Data segment:
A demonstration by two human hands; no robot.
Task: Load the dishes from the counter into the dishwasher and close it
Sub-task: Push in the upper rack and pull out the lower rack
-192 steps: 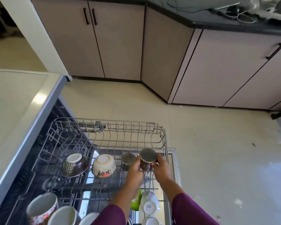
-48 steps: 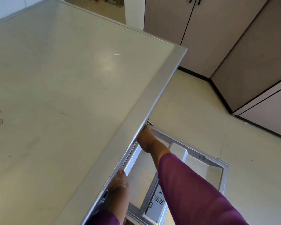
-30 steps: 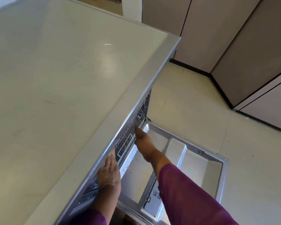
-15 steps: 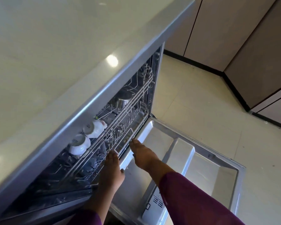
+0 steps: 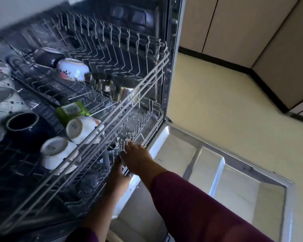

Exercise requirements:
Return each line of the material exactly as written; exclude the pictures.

Response to this exercise:
A demonstration by two human hands; no robot.
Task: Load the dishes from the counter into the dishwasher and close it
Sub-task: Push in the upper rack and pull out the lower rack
-192 steps: 
-48 steps: 
-30 steps: 
-15 steps: 
+0 steps: 

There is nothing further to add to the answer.